Suppression of inflammation in ulcerative colitis by interferon-β-1a is accompanied by inhibition of IL-13 production

Affiliations
Clinical Trial

Suppression of inflammation in ulcerative colitis by interferon-β-1a is accompanied by inhibition of IL-13 production

Peter J Mannon et al. Gut. 2011 Apr.

Abstract

Objective: Ulcerative colitis is associated with increased interleukin 13 (IL-13) production by natural killer T cells. Taking advantage of the inhibitory actions of interferon β on IL-13 expression, this proof-of-concept study aimed to show that decreasing IL-13 production is associated with clinical improvement of ulcerative colitis symptoms.

Design: Open-label interventional drug trial.

Setting: Outpatient clinical research hospital. Patients Adult patients with active ulcerative colitis (Short Clinical Colitis Activity Index (SCCAI)≥ 5). Interventions Treatment with 30 μg IM interferon-β-1a (Avonex) weekly for 12 weeks with 6 month follow-up.

Main outcome measures: Clinical response was defined as ≥ 3 point drop in the SCCAI for at least two consecutive monitoring visits, and cytokine production was measured in cultured peripheral blood and lamina propria mononuclear cells (LPMC) before and after treatment.
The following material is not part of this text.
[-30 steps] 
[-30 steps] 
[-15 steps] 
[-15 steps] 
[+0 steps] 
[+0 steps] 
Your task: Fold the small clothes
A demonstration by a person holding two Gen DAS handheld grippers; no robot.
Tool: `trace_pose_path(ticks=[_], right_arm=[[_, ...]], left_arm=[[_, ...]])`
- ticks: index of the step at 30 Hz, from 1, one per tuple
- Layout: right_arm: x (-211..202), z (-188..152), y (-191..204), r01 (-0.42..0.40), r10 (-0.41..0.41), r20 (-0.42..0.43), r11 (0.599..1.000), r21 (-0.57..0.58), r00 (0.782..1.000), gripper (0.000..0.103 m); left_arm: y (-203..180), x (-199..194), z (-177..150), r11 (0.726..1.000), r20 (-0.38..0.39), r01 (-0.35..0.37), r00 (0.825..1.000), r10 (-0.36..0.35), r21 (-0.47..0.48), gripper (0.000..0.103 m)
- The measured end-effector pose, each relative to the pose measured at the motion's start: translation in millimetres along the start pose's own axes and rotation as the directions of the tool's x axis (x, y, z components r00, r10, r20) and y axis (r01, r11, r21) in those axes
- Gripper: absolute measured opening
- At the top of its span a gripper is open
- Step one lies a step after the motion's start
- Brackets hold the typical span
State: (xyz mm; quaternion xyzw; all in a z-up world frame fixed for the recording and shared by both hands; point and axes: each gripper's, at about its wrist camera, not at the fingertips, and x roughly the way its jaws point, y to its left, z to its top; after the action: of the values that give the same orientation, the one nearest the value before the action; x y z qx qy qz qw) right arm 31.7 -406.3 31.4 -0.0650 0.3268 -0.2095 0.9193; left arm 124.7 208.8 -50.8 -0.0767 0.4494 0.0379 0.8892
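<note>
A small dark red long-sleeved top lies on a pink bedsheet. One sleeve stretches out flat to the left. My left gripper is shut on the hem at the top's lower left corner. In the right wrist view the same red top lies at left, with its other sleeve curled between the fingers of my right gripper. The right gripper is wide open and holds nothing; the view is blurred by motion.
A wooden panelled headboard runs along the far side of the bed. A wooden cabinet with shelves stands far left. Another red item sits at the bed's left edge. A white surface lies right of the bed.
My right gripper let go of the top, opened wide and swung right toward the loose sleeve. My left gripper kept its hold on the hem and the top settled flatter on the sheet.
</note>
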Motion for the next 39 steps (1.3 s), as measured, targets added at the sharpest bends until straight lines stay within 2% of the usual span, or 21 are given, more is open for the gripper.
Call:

Results: 11 of 16 patients were clinical responders, and 4 were in remission (SCCAI ≤ 2) at the end of treatment. Rectal bleeding subscores improved dramatically by week 4 (38% with frank bleeding vs 87% pretreatment). Increased IL-13 production by LPMC T cells fell significantly in clinical responders (690 ± 99 vs 297 ± 58 pg/ml p = 0.015) but was unchanged in non-responders (542 ± 83 vs 510 ± 39 pg/ml). In addition, non-responders had significantly higher production of IL-17 and IL-6 pre-treatment compared to responders.

Conclusions: Interferon-β-1a induces clinical response and remission in a large subset of patients with ulcerative colitis that is associated with significant inhibition of IL-13 production. In addition, increased IL-17 and IL-6 production is associated with no response to interferon-β. These data provide a proof-of-concept that IL-13 is an effector cytokine in ulcerative colitis and should be a target for novel therapies.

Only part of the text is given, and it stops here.